Mines de fer du Canigou, mais aussi d'Ariège, exploitations forestières un peu partout sur le massif, carrières de marbre en Haute-Garonne, dans les Hautes-Pyrénées et en Béarn, ardoisières de Bigorre, talc à Luzenac, l'exploitation de la forêt et du sous-sol a toujours été une réalité de l'économie pyrénéenne. Aujourd'hui, seuls la filière bois et le talc sont toujours des secteurs économiques en plein développement.
 
 
C’est aujourd’hui un sentier prisé des randonneurs, mais il fut, il y a 300 ans, le théâtre  d’un travail harassant et inhumain pour exploiter la forêt de Pacq, près d'Urdos.

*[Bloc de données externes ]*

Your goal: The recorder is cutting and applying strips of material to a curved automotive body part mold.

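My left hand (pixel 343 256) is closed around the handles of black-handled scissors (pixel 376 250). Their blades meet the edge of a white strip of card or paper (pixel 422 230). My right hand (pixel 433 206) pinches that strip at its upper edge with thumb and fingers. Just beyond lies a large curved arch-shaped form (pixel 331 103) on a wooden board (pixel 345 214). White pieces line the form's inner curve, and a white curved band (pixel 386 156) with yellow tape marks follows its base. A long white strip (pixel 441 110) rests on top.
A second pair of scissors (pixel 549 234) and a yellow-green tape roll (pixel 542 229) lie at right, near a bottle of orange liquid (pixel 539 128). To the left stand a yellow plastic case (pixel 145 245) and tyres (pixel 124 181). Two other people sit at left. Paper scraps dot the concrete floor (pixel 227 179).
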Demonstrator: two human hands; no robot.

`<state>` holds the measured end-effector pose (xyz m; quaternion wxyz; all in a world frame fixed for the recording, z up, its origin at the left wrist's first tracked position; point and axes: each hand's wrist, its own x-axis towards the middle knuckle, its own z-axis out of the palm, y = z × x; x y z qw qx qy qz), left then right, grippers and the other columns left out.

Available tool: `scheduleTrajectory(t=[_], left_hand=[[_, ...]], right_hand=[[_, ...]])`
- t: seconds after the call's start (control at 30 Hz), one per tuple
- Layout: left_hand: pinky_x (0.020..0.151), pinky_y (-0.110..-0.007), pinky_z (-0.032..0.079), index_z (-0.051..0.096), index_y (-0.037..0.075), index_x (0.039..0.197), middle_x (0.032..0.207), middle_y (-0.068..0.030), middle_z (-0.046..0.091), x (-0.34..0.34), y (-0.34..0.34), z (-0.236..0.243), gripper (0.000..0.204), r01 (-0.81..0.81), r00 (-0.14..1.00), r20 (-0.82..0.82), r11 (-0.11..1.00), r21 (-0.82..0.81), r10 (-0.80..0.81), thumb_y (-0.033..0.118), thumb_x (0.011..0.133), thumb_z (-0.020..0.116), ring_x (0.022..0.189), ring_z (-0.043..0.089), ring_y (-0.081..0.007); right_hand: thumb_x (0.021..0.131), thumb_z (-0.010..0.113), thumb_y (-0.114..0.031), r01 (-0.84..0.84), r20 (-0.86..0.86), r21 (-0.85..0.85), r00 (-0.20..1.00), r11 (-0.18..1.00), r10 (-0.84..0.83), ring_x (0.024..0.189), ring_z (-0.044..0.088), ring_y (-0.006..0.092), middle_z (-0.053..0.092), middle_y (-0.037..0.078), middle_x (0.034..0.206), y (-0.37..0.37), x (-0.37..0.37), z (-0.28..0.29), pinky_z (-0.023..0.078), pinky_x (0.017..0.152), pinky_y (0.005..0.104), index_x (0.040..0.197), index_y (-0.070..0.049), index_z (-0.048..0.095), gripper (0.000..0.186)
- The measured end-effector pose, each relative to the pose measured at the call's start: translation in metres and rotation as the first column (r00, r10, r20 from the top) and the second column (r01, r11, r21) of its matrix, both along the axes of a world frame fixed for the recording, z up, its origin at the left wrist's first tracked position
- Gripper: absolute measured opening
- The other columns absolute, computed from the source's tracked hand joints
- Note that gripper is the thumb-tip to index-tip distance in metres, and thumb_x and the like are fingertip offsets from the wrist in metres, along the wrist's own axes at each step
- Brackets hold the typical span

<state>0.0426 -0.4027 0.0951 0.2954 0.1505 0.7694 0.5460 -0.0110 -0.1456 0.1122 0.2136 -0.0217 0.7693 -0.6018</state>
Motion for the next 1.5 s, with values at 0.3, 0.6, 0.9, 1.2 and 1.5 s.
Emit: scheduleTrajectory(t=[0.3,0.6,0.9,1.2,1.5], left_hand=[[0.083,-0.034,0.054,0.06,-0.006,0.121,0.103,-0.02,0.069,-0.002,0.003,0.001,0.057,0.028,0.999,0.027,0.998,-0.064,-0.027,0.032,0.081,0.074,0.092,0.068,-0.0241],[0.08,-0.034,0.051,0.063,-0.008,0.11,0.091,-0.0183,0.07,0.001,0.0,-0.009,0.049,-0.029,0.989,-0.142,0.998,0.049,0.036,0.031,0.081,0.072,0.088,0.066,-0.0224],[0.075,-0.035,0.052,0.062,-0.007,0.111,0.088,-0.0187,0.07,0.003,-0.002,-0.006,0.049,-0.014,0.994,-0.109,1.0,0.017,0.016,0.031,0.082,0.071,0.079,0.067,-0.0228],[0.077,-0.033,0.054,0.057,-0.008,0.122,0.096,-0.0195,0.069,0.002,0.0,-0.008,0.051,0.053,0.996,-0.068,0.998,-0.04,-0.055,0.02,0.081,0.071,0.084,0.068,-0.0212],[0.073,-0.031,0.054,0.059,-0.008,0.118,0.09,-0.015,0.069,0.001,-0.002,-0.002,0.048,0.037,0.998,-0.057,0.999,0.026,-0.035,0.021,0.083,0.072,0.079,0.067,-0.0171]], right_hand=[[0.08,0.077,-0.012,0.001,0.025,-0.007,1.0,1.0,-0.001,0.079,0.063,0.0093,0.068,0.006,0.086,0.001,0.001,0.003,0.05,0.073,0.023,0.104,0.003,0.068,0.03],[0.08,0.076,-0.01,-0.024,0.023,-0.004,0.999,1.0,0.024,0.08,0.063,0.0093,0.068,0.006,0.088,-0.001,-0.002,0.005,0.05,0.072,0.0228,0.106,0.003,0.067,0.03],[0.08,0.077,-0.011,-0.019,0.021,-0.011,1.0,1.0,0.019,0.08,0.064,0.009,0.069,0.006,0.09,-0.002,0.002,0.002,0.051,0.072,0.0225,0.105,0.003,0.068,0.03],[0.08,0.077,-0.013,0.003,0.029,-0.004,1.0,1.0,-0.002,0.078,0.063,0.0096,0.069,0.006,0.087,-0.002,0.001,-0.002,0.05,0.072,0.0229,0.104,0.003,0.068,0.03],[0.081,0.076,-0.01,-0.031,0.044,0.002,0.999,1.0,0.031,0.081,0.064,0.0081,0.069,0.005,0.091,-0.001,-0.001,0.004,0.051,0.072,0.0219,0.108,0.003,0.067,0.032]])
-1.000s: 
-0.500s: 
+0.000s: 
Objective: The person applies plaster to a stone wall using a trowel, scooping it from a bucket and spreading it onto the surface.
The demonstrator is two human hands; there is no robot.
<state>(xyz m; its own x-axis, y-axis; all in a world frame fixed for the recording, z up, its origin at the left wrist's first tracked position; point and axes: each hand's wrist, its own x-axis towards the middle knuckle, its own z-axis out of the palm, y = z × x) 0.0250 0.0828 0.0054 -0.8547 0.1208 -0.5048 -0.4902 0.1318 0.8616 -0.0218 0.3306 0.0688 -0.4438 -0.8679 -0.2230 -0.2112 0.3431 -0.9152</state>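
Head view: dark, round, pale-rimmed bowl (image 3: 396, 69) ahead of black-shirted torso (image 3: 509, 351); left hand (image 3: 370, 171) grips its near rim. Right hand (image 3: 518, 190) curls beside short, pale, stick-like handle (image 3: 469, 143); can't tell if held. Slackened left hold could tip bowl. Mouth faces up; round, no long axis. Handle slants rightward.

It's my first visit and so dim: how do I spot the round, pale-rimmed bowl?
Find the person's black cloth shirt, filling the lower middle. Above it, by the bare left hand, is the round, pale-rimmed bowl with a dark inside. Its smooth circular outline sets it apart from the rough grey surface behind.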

Un chemin taillé dans la montagne pour transporter les arbres jusqu'à l'Océan.
 
La marine royale a, alors, besoin de mâts pour ses vaisseaux et c'est dans les Pyrénées que Louis XIV les envoie chercher.
 
Depuis, l'exploitation de la forêt demeure une ressource importante des Pyrénées et un savoir-faire reconnu des Pyrénéens, notamment les bûcherons et débardeurs souletins et ariégeois.
 

 

La filière bois reste un acteur conséquent de l'économie du massif et plusieurs organismes proposent des formations aux différents métiers du bois.
 
À l'inverse, l'exploitation de l'ardoise des Pyrénées, autrefois  florissante, notamment à Labassère se résume désormais à trois ardoisières.
 
Pourtant, à la fin du XIXe siècle, l'ardoise bigourdane était réputée dans toute la France et utilisée pour la couverture du Capitole à Toulouse ou pour la restauration de la Cité de Carcassonne par Viollet-le-Duc lui-même.
 
Le marbre des Pyrénées a connu lui aussi son heure de gloire, fournissant les colonnes du Palais Garnier à Paris ou encore l'Empire State Building de New York. En ce temps-là, Sarrancolin, Arudy et Saint-Béat étaient les principaux fournisseurs des 120 marbres des Pyrénées que l'on peut découvrir aujourd'hui au Musée du marbre de Bagnères-de-Bigorre.